Every piece of equipment dies at some point. The question is; do you want to suffer the pain of unexpected equipment failure, or plan ahead to avoid the suffering?

IT Equipment Replacement Rule of Thumb

  1. Replace IT equipment very early whose failure would result in downtime for a large number of staff (2-3 years)
  2. Replace IT equipment early for things that result in downtime for multiple staff members (3-5 years)
  3. Replace IT equipment 1 year after the warranty expires for computers, laptops, tablets, and phones (4-6 years)
  4. Replace IT equipment when it starts to give you trouble for everything else (no more than 9 years)

Equipment that fall into category (1) are things like firewalls, backup batteries, routers, switches, and servers. When these pieces of hardware fail the entire campus/building/company could be down.

Equipment in category (2) are things like printers, wireless adapters, projectors, etc. where more than 1 person uses the equipment and a failure would be annoying but not debilitating.

Category (3) equipment are end user devices. A hardware failure in this category typically only affect the assigned user and there is generally no reason to replace theses any earlier than 1 year after the warranty is up.

Category (4) is other IT equipment that’s needed, but a failure has very little effect on day to day operations. This could be a lobby phone, wireless thermostat,┬ábar code scanner, surveillance camera, etc.

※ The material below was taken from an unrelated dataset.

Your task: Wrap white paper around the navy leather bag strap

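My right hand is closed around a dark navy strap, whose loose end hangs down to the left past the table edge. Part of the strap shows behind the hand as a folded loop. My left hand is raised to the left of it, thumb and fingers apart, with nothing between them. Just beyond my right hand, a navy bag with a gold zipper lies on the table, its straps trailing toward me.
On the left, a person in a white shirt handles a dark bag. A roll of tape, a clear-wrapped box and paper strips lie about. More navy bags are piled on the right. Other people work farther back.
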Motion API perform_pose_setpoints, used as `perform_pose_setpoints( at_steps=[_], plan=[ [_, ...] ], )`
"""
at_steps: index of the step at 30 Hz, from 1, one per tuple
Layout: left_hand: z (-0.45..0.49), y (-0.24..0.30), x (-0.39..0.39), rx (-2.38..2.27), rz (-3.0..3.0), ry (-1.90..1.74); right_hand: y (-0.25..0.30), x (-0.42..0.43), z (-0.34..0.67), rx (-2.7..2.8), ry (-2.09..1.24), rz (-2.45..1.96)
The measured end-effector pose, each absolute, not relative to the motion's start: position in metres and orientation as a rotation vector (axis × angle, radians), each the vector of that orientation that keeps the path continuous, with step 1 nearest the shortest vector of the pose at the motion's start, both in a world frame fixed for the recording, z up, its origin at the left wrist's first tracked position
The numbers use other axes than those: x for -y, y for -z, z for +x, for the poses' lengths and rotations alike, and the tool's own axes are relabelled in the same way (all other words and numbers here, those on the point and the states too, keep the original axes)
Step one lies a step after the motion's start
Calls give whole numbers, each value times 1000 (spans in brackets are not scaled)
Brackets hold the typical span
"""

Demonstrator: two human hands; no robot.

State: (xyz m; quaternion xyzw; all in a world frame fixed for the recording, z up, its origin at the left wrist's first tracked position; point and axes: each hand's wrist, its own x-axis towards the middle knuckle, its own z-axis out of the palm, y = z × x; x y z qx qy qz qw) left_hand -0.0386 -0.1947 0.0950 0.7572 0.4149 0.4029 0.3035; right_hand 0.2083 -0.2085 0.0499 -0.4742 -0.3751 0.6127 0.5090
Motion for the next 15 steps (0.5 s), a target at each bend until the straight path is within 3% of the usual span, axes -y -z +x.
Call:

Technology Replacement Caveats

We recommend servers with a 6+ year functional lifetime. Even though they are category (1) devices (mission critical), they generally last several years.

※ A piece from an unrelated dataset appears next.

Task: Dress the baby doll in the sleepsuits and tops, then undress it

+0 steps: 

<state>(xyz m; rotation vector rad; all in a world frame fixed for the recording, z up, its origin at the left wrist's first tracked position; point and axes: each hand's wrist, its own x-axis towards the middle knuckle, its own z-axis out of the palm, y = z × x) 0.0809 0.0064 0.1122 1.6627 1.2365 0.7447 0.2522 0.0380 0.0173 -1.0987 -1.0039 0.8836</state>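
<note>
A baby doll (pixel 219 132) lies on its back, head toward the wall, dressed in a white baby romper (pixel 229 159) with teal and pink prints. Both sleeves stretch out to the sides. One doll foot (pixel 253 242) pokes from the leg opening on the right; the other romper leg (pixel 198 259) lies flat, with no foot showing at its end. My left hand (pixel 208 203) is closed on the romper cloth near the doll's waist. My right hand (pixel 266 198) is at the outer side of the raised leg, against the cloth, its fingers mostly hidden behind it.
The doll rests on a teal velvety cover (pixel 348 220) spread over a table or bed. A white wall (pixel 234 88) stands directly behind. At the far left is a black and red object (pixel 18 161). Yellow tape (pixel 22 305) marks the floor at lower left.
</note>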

A commercial grace UPS (uninterrupted power supply) will last 6 years. They typically require replacing the internal battery every 2 years.

How soon should I replace my equipment?

Every company and organization has to decide their own risk level when it comes to equipment failures. Remember, its not IF but WHEN. If unexpected network and computer downtime seriously affects your bottom line, then follow this replacement schedules.

If hardware failures and downtime isn’t an issue for your organization, then wait until things break before you replace them.